We spend a great deal of time in neurodiversity spaces advocating and educating around neurodivergent experience, and yet, I believe we miss the truth of the matter. In considering what it is like to be Autistic, or any kind of “neurodivergent from birth” existence, we miss the limited nature of our own experience.
Allow me to elaborate.
I can tell you what it's like to be Autistic. I can explain my experience in great detail. However, I can only tell you MY experience. Of course I can draw on what others tell me of their own experience. I can understand statistics, and qualitative descriptions from others. But I will never have a precise point of reference within the others worldview.
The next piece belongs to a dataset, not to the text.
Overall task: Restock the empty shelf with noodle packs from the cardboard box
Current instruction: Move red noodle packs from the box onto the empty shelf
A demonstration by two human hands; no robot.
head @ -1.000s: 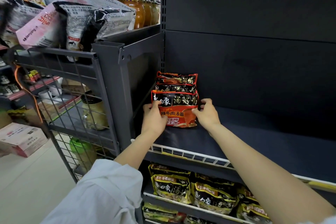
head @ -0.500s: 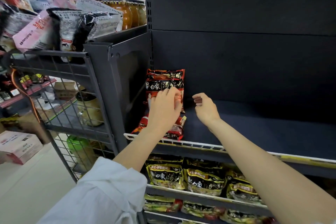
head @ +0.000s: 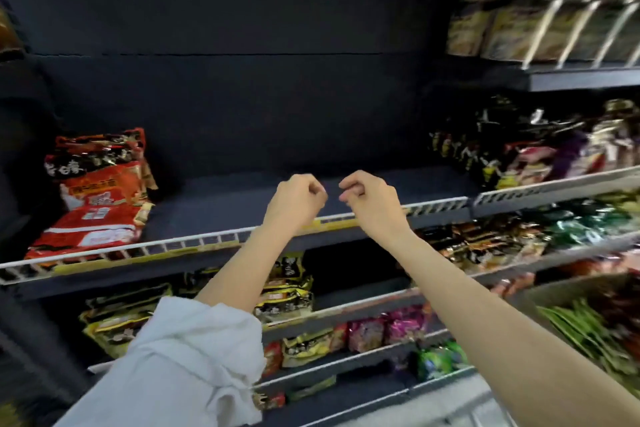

This is the nature of the double empathy problem. We are ships on the surface of others deep ocean of experience. I can only know my own truth in such intimate detail. My knowledge of anothers truth will always be somewhat superficial. So, when I explain what autism is like, what I mean to explain is what it's like to be me. In my world, I am Autistic, and autism is me.
I have nothing to anchor me in the experience of neurotypical performance. As such, my explanations of me for a neurotypical person are entirely hypothetical in nature and interpreted at the discretion of the observer. That's what others are, observers. No one else is partaking in my experience of being Autistic, and as such they can not fully empathise with my world.
And so, to answer the titular question: What is it like to be Autistic?
There is no singular answer. Being Autistic is a diverse and varied experience. Much like humanity itself. Because Autistic people are humans too.